IMHO best practice would be to use a VPN to connect in then run RDP over that. If you do that, you still need to port forward an OpenVPN server port like 1194.
Anyway, you could forward 3389 by:
a) Forward the port on each front pfSense (1 and 2) to the WAN of pfSense 3.
b) On pfSense 3 forward 3389 to the server.
c) On all the port forwards, allow pfSense to automatically create an associated firewall rule
d) On pfSense 3 create a gateway group "MyServer" with WAN1 gateway tier 1, WAN2 gateway tier 2.
e) Edit WAN1 and WAN2 gateway and choose a real outside alternative monitor IP for each (like 8.8.8.8 and 8.8.4.4)
e) Use a dynamic DNS service, in Services->Dynamic DNS, add an entry for your name (e.g. myserver.dynsdns-ip.com) and interface "MyServer"

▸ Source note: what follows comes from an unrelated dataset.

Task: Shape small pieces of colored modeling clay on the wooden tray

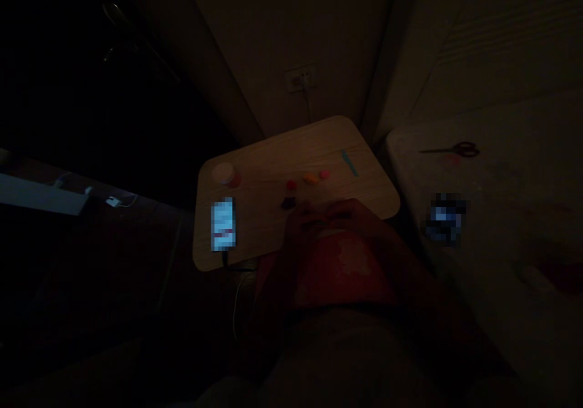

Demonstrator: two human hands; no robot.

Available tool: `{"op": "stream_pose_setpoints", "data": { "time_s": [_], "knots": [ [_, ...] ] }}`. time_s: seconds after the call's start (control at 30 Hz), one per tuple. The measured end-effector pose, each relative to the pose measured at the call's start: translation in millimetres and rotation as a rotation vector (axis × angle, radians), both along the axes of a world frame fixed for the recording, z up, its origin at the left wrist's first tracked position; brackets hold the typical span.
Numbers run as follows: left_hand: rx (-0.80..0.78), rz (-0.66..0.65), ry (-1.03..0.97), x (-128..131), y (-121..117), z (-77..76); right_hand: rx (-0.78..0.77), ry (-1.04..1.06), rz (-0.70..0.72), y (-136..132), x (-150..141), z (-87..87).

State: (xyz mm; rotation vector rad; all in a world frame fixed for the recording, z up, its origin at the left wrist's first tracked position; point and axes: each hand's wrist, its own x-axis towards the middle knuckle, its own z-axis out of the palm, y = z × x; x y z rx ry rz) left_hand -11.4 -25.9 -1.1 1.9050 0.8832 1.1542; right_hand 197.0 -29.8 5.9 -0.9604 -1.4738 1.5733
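Dimly, the left hand [303, 217] and right hand [348, 214] meet at the bench's [264, 159] near edge, fingers curled; whether they pinch anything I cannot tell. Just beyond the left lies a dark lump [288, 203], its shape unclear.

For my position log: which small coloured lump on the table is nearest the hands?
The dark lump, right beside the left hand; the red one, orange one and pink one lie farther away.
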Motion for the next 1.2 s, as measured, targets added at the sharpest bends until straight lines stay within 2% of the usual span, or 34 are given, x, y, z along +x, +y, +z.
{"op": "stream_pose_setpoints", "data": {
  "time_s": [0.37,0.87,1.2],
  "knots": [
    [-0.065,0.060,-0.073,3,-4,2.8,-0.015,0.033,0.021,1,3,-6.9],
    [0.190,0.120,-0.034,4,-5,-3.7,-0.056,0.070,0.001,-1,-2,0.6],
    [0.331,0.189,-0.009,5,-5,-11.0,-0.059,0.061,0.044,3,2,-5.8]
  ]
}}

pfSense will monitor the gateways. When WAN1is down, it will change the dynamic DNS name to be the public IP of WAN2. Use the name to connect from outside.
Note: If pfSense 1 and 2 public WAN have dynamic public IPs, then pfSense 3 may not notice when those change. Install the Cron package. Edit the dyndns update job to run frequently (e.g. every 5 minutes) - it will then check the public IPs and notice if they have changed.